Hacker News new | ask | show | jobs
by aaron-santos 2418 days ago
What didn't work:

Shipping pickled models to other teams.

Deploying Sagemaker endpoints (too costly).

Requiring editing of config files to deploy endpoints.

What did work:

Shipping http endpoints.

Deriving api documentation from model docstrings.

Deploying lambdas (less costly than Sagemaker endpoints).

Writing a ~150 line python script to pickle the model, save a requirements.txt, some api metadata, and test input/output data.

Continuous deployment (after model is saved no manual intervention if model response matches output data).

11 comments

hi Aaron, We did exactly what works for you into a open source python library, github.com/bentoml/bentoml.

It packages your model for you into a standardized format, that you can use it in multiply serving scenarios online serving with api endpoint, offline serving with spark udf, CLI access or import it as python module. It also helps you deploy to different platform such as lambda, sagemaker and others.
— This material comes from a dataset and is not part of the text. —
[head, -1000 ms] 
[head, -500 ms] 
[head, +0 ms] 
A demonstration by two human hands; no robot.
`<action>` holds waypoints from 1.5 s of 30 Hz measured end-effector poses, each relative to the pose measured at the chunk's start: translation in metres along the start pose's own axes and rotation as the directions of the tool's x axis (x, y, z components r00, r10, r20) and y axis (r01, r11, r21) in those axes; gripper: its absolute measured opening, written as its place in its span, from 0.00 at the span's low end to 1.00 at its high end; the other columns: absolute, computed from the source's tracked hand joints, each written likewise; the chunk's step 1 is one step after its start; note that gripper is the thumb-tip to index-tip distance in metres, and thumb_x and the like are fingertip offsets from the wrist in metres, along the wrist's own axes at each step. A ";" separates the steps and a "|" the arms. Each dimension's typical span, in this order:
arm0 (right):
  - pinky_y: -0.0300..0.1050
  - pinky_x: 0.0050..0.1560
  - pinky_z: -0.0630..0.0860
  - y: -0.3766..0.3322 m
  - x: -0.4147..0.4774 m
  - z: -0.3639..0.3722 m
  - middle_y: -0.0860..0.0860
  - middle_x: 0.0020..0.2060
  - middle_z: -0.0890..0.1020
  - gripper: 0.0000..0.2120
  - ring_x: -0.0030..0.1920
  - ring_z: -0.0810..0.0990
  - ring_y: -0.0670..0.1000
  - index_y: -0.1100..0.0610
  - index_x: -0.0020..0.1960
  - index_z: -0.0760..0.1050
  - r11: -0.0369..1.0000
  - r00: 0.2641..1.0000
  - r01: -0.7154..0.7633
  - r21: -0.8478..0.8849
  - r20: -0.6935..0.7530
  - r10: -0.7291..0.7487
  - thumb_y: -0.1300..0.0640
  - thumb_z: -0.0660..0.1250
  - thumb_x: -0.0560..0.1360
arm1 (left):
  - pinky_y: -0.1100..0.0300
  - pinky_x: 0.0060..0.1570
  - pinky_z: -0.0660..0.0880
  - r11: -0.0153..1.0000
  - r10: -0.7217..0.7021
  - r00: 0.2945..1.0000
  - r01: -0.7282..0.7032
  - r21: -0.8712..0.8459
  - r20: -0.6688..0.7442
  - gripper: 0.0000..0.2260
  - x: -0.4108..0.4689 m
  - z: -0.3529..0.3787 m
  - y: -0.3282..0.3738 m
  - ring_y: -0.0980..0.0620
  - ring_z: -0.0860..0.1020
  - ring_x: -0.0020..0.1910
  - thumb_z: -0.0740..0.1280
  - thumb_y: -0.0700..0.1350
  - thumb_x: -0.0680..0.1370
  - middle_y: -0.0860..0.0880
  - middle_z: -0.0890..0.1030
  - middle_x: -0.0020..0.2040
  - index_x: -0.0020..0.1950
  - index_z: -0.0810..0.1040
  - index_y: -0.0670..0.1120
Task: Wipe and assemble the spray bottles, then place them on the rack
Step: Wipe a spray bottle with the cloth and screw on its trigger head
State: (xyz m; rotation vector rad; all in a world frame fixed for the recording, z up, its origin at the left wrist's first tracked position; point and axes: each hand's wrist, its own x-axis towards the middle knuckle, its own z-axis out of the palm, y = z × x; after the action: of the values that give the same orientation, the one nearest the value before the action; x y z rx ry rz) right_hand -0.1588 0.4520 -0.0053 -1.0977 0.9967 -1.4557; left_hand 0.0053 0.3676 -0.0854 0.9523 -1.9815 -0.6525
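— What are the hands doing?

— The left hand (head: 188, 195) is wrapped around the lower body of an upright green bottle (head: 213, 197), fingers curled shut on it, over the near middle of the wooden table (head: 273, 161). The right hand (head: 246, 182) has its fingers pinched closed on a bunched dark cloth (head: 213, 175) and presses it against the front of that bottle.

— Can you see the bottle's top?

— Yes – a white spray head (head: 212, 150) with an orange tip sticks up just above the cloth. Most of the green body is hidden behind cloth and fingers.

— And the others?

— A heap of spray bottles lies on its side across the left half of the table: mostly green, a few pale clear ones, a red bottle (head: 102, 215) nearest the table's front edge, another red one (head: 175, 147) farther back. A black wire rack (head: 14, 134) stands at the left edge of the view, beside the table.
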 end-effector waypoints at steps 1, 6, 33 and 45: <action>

Our value is from model in notebook to production service in 5 mins. Love to hear your feedback on this. You can try out our quick start on Google colab (https://colab.research.google.com/github/bentoml/BentoML/blo...)

It's been great seeing this space fill out with solutions in the last year. MLFlow[1] is another open source solution I have my eyes on.

BentoML looks more cohesive than our homegrown solution because it targets a more general case. One of the things I would miss switching to BentoML would be automatic requirements generation. We use pipreqs[2] to generate a requirements.txt given a model instance. Any thoughts on the difficulty as a user in extending BentoML as to integrate pipreqs?

Again another difficulty question: we have a few statsmodels[3] predictors and it isn't clear how much work would be involved extending BentoML to accept those too.

Thanks for pointing out BentoML. I'll keep an eye on it as a migration target as this space develops.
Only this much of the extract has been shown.